You have a few days left to get to Isolated Fictions, an evocative exhibit at FLUXspace of work related to the publication of The North Georgia Gazette, a beautiful reprint of an 1821 shipboard journal, by Chicago’s Green Lantern Press.
Green Lantern Press is the artist-run organization that also publishes the Phonebook, a national directory of artist-run spaces. (The most recent edition, 2008-2009, Philly’s artist-run spaces are severely underrepresented, but then even we can’t keep up.) And of course this show is at an artist-run collective space. There’s a theme here.
The story behind the book goes back to when a British fleet of exploration ships got stuck in the Arctic ice while searching for the Northwest Passage. Trapped for eight months, waiting for the ice to melt, they published a ship’s journal, The North Georgia Gazette, on orders from the fleet’s Captain Parry to keep spirits lifted. No whining allowed.
The original publication included letters to the editor, recipes, poems and reviews of on-board performances.
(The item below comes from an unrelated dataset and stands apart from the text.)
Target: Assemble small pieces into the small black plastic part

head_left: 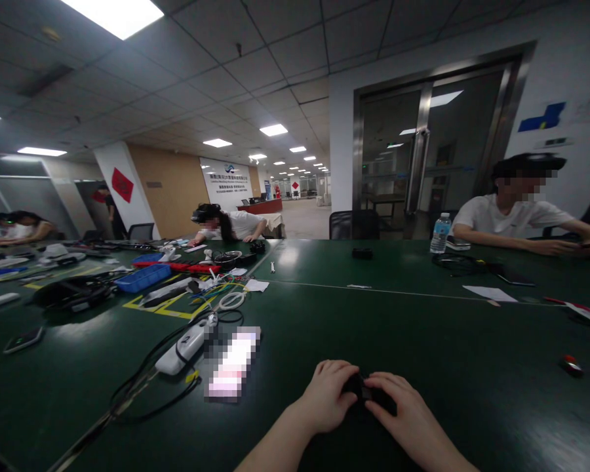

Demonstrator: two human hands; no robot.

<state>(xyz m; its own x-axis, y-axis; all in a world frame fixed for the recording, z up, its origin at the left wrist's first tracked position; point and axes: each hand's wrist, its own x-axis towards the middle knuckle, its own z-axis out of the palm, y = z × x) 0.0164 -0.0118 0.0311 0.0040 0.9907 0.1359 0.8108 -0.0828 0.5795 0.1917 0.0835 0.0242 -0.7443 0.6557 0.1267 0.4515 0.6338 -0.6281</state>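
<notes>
Both my hands meet around a small dark object (365, 392) just above or on the green table (295, 432); its kind cannot be made out. My left hand (328, 395) grips its left side, fingers curled over the top and thumb below. On the other side my right hand (398, 401) pinches it between thumb and fingers. Much of the object is hidden by my fingertips. To the left of my hands lies a phone with a bright, blurred-out screen (235, 362).
Left of the phone are a white power strip (187, 346) and black cables. Farther back sit a blue tray (143, 278), tangled wires and a black bag (76, 292). A water bottle (440, 234) stands near a seated person (521, 219); another person (231, 224) leans over the table's far side.
</notes>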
The Gazette’s contents are reprinted here in their entirety, and embellished with an essay by contemporary Arctic explorer John Huston, as well as contemporary art work.
The exhibit, curated by Green Lantern Gallery & Press founding director Caroline Picard, includes fewer than a dozen pieces, which are touring the country to publicize the release of the book. Most of the art included in the exhibit is included in the book, including a limited edition 7″ record–a wood glue on paper print of a vinyl record. It can actually be played, the music of the original distorted by the wobbly backing and the iffy process. The resulting pops and squeaks and musical swoops, if you’re feeling imaginative, are quite evocative. You can hear and see this work, by Nick Butcher, on a small record player in the exhibit. The book, a small edition of 250 with silk-screened covers, is available at Flux for $30, an amazing deal!
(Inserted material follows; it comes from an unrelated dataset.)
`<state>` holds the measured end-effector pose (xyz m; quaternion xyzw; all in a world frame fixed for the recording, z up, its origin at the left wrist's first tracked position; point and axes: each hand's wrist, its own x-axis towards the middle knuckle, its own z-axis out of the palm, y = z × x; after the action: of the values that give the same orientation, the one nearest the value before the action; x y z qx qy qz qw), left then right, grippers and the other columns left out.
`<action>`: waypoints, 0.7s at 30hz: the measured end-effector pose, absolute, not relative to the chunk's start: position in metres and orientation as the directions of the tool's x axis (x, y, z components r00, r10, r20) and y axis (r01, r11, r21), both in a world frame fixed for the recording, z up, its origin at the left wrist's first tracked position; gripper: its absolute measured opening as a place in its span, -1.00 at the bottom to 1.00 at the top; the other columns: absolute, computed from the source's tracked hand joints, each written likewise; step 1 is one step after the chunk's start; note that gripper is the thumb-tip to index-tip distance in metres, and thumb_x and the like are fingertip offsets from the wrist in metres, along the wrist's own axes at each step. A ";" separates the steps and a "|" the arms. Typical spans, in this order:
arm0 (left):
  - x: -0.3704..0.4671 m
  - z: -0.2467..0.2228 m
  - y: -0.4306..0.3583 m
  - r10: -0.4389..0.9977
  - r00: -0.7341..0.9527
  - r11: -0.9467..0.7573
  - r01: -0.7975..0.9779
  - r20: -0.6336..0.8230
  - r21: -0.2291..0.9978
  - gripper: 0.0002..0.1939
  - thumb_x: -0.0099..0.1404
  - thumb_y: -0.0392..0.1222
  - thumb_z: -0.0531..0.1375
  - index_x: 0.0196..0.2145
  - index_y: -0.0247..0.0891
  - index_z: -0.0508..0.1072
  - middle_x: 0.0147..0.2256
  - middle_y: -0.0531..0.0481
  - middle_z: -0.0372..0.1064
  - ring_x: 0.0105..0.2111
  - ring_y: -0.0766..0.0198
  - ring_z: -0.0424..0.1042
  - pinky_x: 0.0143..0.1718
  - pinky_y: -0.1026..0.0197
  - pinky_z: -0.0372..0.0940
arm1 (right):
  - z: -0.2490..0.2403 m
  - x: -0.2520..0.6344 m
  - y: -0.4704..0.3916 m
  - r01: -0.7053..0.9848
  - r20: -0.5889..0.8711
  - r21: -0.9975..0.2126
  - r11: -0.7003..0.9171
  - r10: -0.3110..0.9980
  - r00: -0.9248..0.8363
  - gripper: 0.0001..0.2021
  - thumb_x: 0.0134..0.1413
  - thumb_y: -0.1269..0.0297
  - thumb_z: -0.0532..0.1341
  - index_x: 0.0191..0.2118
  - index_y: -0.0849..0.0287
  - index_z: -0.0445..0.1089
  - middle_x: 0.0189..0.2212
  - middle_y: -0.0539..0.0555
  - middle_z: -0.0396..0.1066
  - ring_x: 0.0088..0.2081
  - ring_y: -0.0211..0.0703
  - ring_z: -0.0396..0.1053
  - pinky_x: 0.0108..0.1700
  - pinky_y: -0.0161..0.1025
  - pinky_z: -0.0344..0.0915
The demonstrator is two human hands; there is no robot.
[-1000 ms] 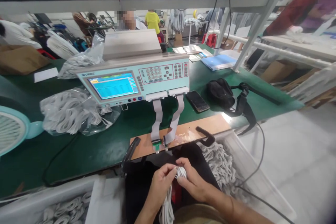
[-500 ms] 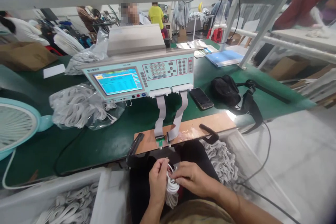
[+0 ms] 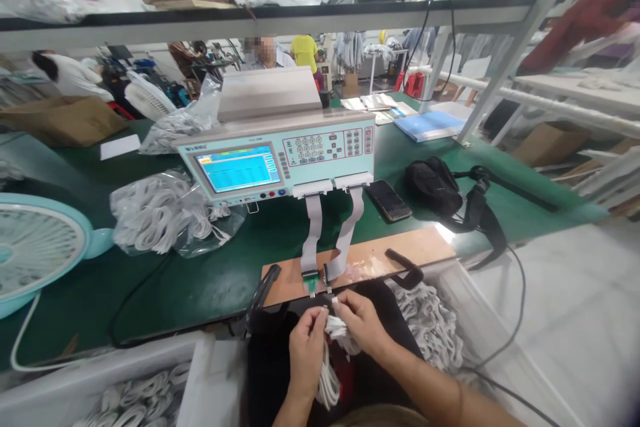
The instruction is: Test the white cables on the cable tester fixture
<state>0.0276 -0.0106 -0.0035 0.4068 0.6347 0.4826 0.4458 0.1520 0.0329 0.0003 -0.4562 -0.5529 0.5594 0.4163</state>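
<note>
My left hand (image 3: 307,347) and my right hand (image 3: 361,324) are close together below the front edge of the orange board (image 3: 370,260). Each pinches an end of a white cable (image 3: 329,377), whose coiled loops hang between and below them. Just beyond my fingertips, a small green circuit board (image 3: 313,282) with metal connectors sits at the board's edge. Two grey ribbon cables (image 3: 345,233) run from there up to a tester (image 3: 280,160) with a lit blue screen.
Bins of coiled cables stand at the lower left (image 3: 145,393) and right (image 3: 435,327). Black clamps (image 3: 263,290) grip the board. A fan (image 3: 40,247), bagged cables (image 3: 150,213), phone (image 3: 387,200) and black bag (image 3: 433,183) lie around. Several people work beyond.
Both hands have moved up nearer the connectors at the board's edge. The cable ends are now held forward, and the coil hangs lower from the left hand. The view has tilted up.
</note>
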 end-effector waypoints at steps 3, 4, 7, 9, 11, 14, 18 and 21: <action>0.024 -0.004 -0.008 0.932 -0.286 0.232 0.001 -0.223 0.973 -0.71 0.16 0.01 0.18 -0.36 -0.31 0.46 -0.55 0.07 0.34 -0.57 0.34 0.26 -0.54 0.36 0.21 | -0.001 0.146 0.037 -0.011 -0.085 -0.996 -0.089 0.972 -0.219 -0.77 0.03 0.19 0.16 -0.50 0.24 0.31 -0.60 -0.05 0.22 -0.52 -0.29 0.14 -0.46 -0.34 0.11; 0.023 -0.004 -0.008 0.927 -0.285 0.245 -0.029 -0.243 0.969 -0.70 0.15 0.02 0.18 -0.35 -0.31 0.46 -0.55 0.07 0.33 -0.58 0.35 0.26 -0.56 0.37 0.21 | -0.002 0.145 0.038 -0.028 -0.097 -0.994 -0.105 0.973 -0.211 -0.77 0.02 0.18 0.17 -0.50 0.24 0.32 -0.60 -0.05 0.23 -0.52 -0.29 0.15 -0.46 -0.34 0.11; 0.021 -0.006 -0.008 0.920 -0.272 0.268 -0.089 -0.282 0.959 -0.69 0.14 0.01 0.20 -0.32 -0.32 0.46 -0.55 0.07 0.34 -0.61 0.38 0.25 -0.60 0.38 0.19 | -0.002 0.142 0.038 -0.076 -0.124 -0.987 -0.140 0.974 -0.188 -0.76 -0.01 0.16 0.20 -0.52 0.24 0.32 -0.62 -0.06 0.22 -0.54 -0.30 0.14 -0.48 -0.35 0.10; 0.020 -0.006 -0.008 0.922 -0.254 0.273 -0.109 -0.292 0.956 -0.70 0.13 0.00 0.21 -0.32 -0.32 0.47 -0.56 0.07 0.34 -0.64 0.41 0.22 -0.62 0.40 0.16 | -0.002 0.141 0.037 -0.087 -0.125 -0.986 -0.141 0.977 -0.173 -0.75 -0.03 0.15 0.21 -0.54 0.24 0.31 -0.63 -0.06 0.21 -0.55 -0.31 0.13 -0.48 -0.35 0.10; 0.018 -0.006 -0.007 0.924 -0.242 0.274 -0.116 -0.295 0.955 -0.70 0.13 -0.01 0.22 -0.31 -0.32 0.47 -0.55 0.07 0.35 -0.65 0.44 0.20 -0.63 0.41 0.14 | 0.000 0.141 0.036 -0.086 -0.119 -0.987 -0.134 0.979 -0.164 -0.74 -0.03 0.14 0.21 -0.54 0.24 0.31 -0.62 -0.06 0.21 -0.55 -0.31 0.13 -0.47 -0.34 0.10; 0.014 -0.002 -0.004 0.933 -0.217 0.276 -0.084 -0.288 0.957 -0.71 0.15 0.00 0.20 -0.31 -0.31 0.46 -0.56 0.08 0.34 -0.66 0.44 0.20 -0.65 0.42 0.12 | 0.004 0.140 0.035 -0.099 -0.127 -0.985 -0.143 0.980 -0.154 -0.72 -0.05 0.12 0.23 -0.55 0.24 0.31 -0.63 -0.07 0.21 -0.56 -0.32 0.12 -0.48 -0.35 0.09; 0.004 0.008 -0.001 0.960 -0.116 0.258 0.024 -0.254 0.966 -0.72 0.19 0.01 0.15 -0.43 -0.30 0.42 -0.66 0.14 0.22 -0.68 0.44 0.19 -0.66 0.43 0.11 | 0.008 0.136 0.036 -0.199 -0.225 -0.946 -0.257 0.959 -0.170 -0.69 -0.13 0.09 0.28 -0.59 0.24 0.30 -0.67 -0.08 0.22 -0.59 -0.34 0.12 -0.50 -0.35 0.08; -0.002 0.011 0.003 0.961 -0.061 0.273 0.034 -0.271 0.961 -0.69 0.18 0.03 0.14 -0.48 -0.29 0.40 -0.68 0.15 0.18 -0.72 0.42 0.19 -0.71 0.42 0.08 | 0.007 0.132 0.037 -0.299 -0.333 -0.878 -0.373 0.926 -0.176 -0.68 -0.20 0.07 0.33 -0.55 0.25 0.33 -0.65 -0.05 0.29 -0.61 -0.33 0.16 -0.50 -0.35 0.10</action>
<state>-0.0021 0.0027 0.0109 0.4229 0.5881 0.4295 0.5393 0.1316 0.0372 0.0067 -0.4620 -0.3393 0.6878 0.4454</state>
Other works include a marvelous, delicate seascape by Carmen Price that captures the white-out isolation of 24-hour Arctic days. A hilarious map of the arctic north, part fiction part real, by Rebecca Grady, and a wonderful soft-sculpture iceberg made of patchwork fabric with a fuzzy toupee of fake fur on top. Grady’s other piece, three draped rolls of somewhat crinkled paper in front of the windows has a makeshift, thin feel, making it the only piece in the show that is less than satisfying.
Also in the exhibit are artists Jason Dunda, Devin King and Deb Sokolow. I have images of their work–all pretty interesting–up at my Flickr site.
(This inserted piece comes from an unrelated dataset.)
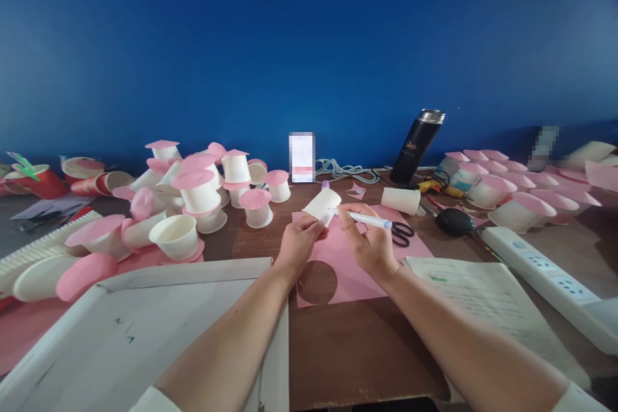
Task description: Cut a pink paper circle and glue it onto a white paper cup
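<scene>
In the head view my left hand [300, 243] is closed on a white paper cup [322, 204], which it holds tilted over the table. My right hand [371, 241] grips a white pen [364, 218] with a bluish end, its other end close to the cup's side; I cannot tell whether it touches. Beneath both hands lies a pink paper sheet [360, 283] with a round hole cut near its left corner. Black-handled scissors [402, 234] rest on the sheet, right of my right hand. Another white paper cup [400, 201] lies on its side behind them.
Several paper cups with pink discs [196, 190] crowd the left; more stand at right [524, 205]. A black thermos [416, 148] leans near the blue wall. A power strip [545, 270], a notebook [473, 290] and a white board [183, 328] flank my arms.
</scene>
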Action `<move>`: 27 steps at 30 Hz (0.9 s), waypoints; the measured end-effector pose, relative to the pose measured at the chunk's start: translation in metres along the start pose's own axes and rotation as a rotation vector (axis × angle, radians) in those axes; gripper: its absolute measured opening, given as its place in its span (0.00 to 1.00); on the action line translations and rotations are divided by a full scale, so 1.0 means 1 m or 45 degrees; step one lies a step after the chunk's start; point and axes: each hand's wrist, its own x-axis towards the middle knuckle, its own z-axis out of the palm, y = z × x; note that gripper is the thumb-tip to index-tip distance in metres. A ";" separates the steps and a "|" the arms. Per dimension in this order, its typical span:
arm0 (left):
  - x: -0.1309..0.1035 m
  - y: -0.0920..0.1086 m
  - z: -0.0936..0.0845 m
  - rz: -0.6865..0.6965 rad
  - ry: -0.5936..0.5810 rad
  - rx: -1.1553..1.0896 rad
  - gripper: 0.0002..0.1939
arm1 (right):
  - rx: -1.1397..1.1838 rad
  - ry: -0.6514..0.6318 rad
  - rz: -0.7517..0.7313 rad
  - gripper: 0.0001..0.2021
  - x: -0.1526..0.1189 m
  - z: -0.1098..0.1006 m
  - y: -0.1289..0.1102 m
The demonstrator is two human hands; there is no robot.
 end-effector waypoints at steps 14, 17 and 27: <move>0.001 -0.004 -0.002 0.027 -0.021 0.032 0.11 | -0.020 -0.058 0.011 0.07 -0.002 0.000 0.001; 0.001 -0.005 -0.002 0.046 -0.029 0.084 0.11 | -0.035 -0.046 -0.015 0.06 -0.002 0.000 0.001; 0.004 -0.012 -0.003 0.143 -0.035 0.255 0.09 | -0.059 -0.027 -0.058 0.06 -0.001 0.001 0.003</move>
The show, one of the Philagrafika independent projects, is a lovely evocation of the past and the sense of awe that the sailors must have felt isolated in that barren landscape with no promise of escape.
I went to the exhibit with Andrea, and while we were there we visited Flux’s temporary reading room, erected in conjunction with Isolated Fictions. It is part of Flux’s new project–an archive of Philadelphia-related art-ifacts. At this point, the reading room has a small collection that includes zines from Machete to old New Art Examiners to various Philadelphia exhibition postcards and printed materials. But, as in everything they do, Flux is ambitious and wants more.
So help yourself out by helping Flux out. If you have exhibition catalogs, postcards and zines from shows in the city, old copies of Eye Level, this would be a good place to send a couple of copies. This project to preserve and make accessible contemporary Philadelphia art history parallels the Vox book on collectives, by Richard Torchia, and if I were to guess, it may have been inspired by the talk Torchia gave about the necessity of documenting. This is a breakthrough, with Philadelphia taking itself and its art history seriously!
There’s one more great feature at the reading room–microfilm of the New York Times, from 1886 to 2008, and a microfilm reader and printer, that Montgomery County Community College gave up when it switched to digital versions. The advantage of microfilm is that the articles are on their pages, with the ads and everything. And they won’t become inaccessible and unusable when the digital programs go through their annual sweeping changes. So, artists, as material-oriented people who are contrarians, seem to me to be saving our culture.